Do not forget those whose souls are sick!

 You endeavor to alleviate the physical sufferings, but, we well know, you do not forget that, unfortunately, marginal to your activity are the neediest and the most contagious sick, who are the obstinate and rebellious sinners. […] The confusion that reigns in some sectors on this point demands the effort of all Christian souls of good sense to be inexorable and resolute in a patient and difficult exercise of true charity, and to not neglect an occasion to enlighten, call upon, correct and lift up. To play with fire is always harmful: et qui amat periculum in illo peribit (Sir 3:26). (John XXIII. Speech to the delegates of the ‘Works of Mercy’ in Rome, February 21, 1960)

Pius XI

Instructing our neighbors in the true faith is the greatest mark of love

Since Jesus Christ has proclaimed that the special sign of discipleship with Him is that we ‘have love one for another’ (Jn 13:35; 15:12), can we give a mark of greater love for our neighbors than to assist them in putting behind themselves the darkness of error by instructing them in the true faith of Christ? As a matter of fact, this type of charity surpasses all other kinds of good works inspired by love just as the mind surpasses the body, heaven surpasses earth, eternity surpasses time. (Pius XI. Encyclical Rerum Ecclesiae, no. 6, February 28, 1926)

Saint Thomas Aquinas

Corporal alms-deeds are not superior to spiritual ones

There are two ways of comparing these alms-deeds. First, simply; and in this respect, spiritual alms-deeds hold the first place, for three reasons. First, because the offering is more excellent, since it is a spiritual gift, which surpasses a corporal gift, according to Proverbs 4:2 – ‘I will give you a good gift, forsake not My Law.’ Secondly, on account of the object succored, because the spirit is more excellent than the body, wherefore, even as a man in looking after himself, ought to look to his soul more than to his body, so ought he in looking after his neighbor, whom he ought to love as himself. Thirdly, as regards the acts themselves by which our neighbor is succored, because spiritual acts are more excellent than corporal acts, which are, in a fashion, servile. (Saint Thomas Aquinas. Summa Theologica, II-II, q. 32, a.3)

Pius X

A great number of those condemned to Hell are those who ignore the mysteries of the faith

And so Our Predecessor, Benedict XIV, had just cause to write: ‘We declare that a great number of those who are condemned to eternal punishment suffer that everlasting calamity because of ignorance of those mysteries of faith which must be known and believed in order to be numbered among the elect.’ (Pius X. Encyclical Acerbo nimis, no. 2, April 15, 1905)

Saint Bede the Venerable

Alms are not only given in satisfying hunger

For not he alone gives alms who gives food to the hungry and things of that kind, but he also who gives pardon to the sinner, and prays for him, and reproves him, visiting him with some correcting punishment. (Saint Bede the Venerable quoted by Saint Thomas Aquinas.

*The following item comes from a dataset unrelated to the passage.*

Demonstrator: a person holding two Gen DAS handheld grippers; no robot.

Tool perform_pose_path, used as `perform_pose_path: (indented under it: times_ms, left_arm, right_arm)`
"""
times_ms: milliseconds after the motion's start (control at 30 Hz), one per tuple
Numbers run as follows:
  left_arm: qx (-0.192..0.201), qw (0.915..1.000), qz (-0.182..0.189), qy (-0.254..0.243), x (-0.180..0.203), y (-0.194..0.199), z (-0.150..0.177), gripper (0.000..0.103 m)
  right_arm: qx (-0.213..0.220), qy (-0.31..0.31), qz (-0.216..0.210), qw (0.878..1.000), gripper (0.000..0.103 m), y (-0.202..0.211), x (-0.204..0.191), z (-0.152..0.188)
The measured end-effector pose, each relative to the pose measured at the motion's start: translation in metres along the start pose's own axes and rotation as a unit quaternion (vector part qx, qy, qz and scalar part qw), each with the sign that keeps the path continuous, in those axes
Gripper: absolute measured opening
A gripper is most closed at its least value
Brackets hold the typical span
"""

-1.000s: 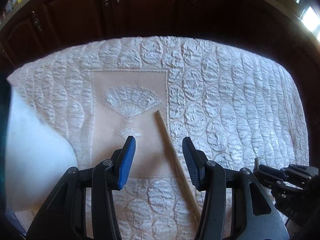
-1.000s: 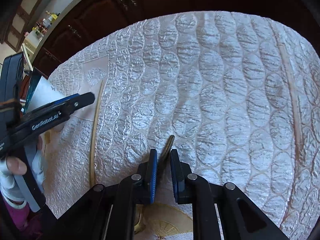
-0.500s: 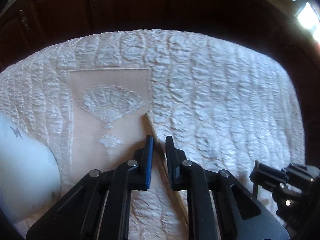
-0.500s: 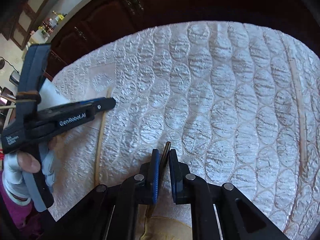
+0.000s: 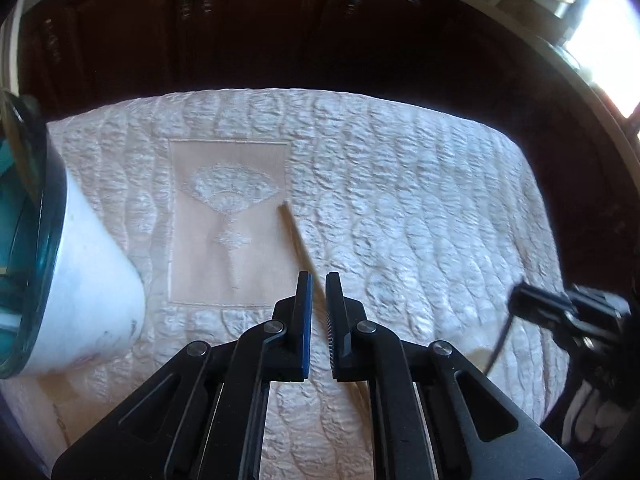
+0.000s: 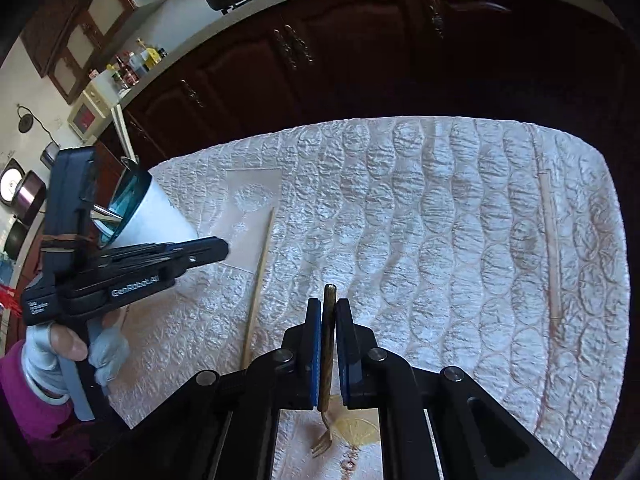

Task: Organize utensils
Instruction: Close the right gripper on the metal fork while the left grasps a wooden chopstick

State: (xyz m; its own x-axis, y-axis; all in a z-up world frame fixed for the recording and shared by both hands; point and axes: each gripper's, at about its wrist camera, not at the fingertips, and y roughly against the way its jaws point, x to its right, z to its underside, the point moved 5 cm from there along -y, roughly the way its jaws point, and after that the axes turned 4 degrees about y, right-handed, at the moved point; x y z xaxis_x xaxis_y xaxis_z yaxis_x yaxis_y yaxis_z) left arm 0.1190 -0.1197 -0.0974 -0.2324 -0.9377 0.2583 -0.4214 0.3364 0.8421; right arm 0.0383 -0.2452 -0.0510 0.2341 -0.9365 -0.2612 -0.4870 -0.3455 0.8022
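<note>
A: Left gripper (image 5: 319,280)?
B: Closed on the chopstick (image 5: 294,236), over the quilted cloth (image 5: 420,208), beside the white cup (image 5: 92,280).
A: Right gripper (image 6: 329,308)?
B: Clamped on the gold fork (image 6: 326,360), tines hanging below.

Left gripper (image 5: 319,294) angled down, blue pads nearly together, clamped on thin stick (image 5: 298,242). Right gripper (image 6: 329,320) angled down, clamped on fork (image 6: 325,392), prongs hanging below. Gloved left hand (image 6: 70,350) wrapped round handle, magenta sleeve behind.
</note>
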Motion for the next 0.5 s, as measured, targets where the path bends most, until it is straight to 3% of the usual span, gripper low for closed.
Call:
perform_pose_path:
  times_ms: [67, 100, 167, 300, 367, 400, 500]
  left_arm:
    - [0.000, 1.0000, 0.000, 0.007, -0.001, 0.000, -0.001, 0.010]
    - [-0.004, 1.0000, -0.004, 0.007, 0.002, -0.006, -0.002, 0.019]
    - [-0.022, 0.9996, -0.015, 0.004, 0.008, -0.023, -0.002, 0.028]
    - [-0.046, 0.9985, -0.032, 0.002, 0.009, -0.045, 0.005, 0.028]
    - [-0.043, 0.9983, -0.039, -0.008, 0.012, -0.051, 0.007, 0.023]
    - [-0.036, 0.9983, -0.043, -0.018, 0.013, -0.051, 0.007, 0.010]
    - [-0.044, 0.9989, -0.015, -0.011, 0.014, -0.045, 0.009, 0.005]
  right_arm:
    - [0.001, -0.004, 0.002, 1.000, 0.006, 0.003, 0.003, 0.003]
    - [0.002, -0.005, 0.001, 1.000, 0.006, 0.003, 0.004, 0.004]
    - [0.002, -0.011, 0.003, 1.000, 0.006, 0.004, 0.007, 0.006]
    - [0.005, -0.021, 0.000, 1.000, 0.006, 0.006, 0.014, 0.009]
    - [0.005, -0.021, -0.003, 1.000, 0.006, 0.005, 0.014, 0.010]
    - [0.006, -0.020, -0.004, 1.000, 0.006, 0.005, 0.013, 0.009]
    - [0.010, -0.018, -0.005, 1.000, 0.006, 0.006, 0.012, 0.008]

Catena Aurea in Lk 11:37-41)

Gregory I, the Great

It is worth more to encourage the soul, which is to live forever, with the food of the word than to satiate with earthly bread the body which is to die

‘For the lips of the priest are to keep knowledge, and instruction is to be sought from his mouth, because he is the messenger of the Lord of hosts’ (Mal 2:7). But such an elevated name you can also deserve if you desire; for each one of you in as much as you are able, according to the divine grace you have received, if you distance your neighbor from sin, if you seek to exhort him to act well, if you remind the one at fault about the Kingdom or about the eternal punishment, you are certainly an angel when you use words of admonition. And may no one say: ‘I am no good to admonish, I am not ideal to exhort’. Do what you can, so that that, in the torments, what you received and kept badly may not be demanded of you. He had not received more than one talent, the one who preferred to bury it than to use it for his profit. We know that for the tabernacle of the Lord, there were made at his command, not only vessels, but also cups (cf. Ex 37:16). By vessels is designated the abundant doctrine, and by cups, little and scarce knowledge. Once one is full of the doctrine of the truth, he fills the minds of those who hear him, and by what he says, he offers as a full vessel; another cannot say all that he feels, but as long as he teaches it as he can, it is as if he gives a cup to taste. Therefore, placed in the tabernacle of the Lord, that is, in the Church, if you cannot administer the sound doctrine in vessels, then as much as you are able, helped by divine grace, give to your neighbors goblets of sound doctrine. […] Perhaps you may not have bread to help the needy; but whoever has a tongue has a greater good to distribute: for it is worth more to encourage the soul, which is to live forever, with the food of the word, than to satiate with earthly bread the body which is to die. Therefore, brothers, do not deny your brethren the alms of your words. (Gregory I, the Great. Homilies on the Gospels, Homily VI: Mt 11:2-10, no. 6 Spanish)

Saint Jerome

The wealth of doctrine: the more it is given away, the more it abounds

But it may be understood of the wealth of doctrine: wealth which never fails but the more of it is given away, the more it abounds. (Saint Jerome quoted by Saint Thomas Aquinas. Catena Aurea in Mt 5:38-42)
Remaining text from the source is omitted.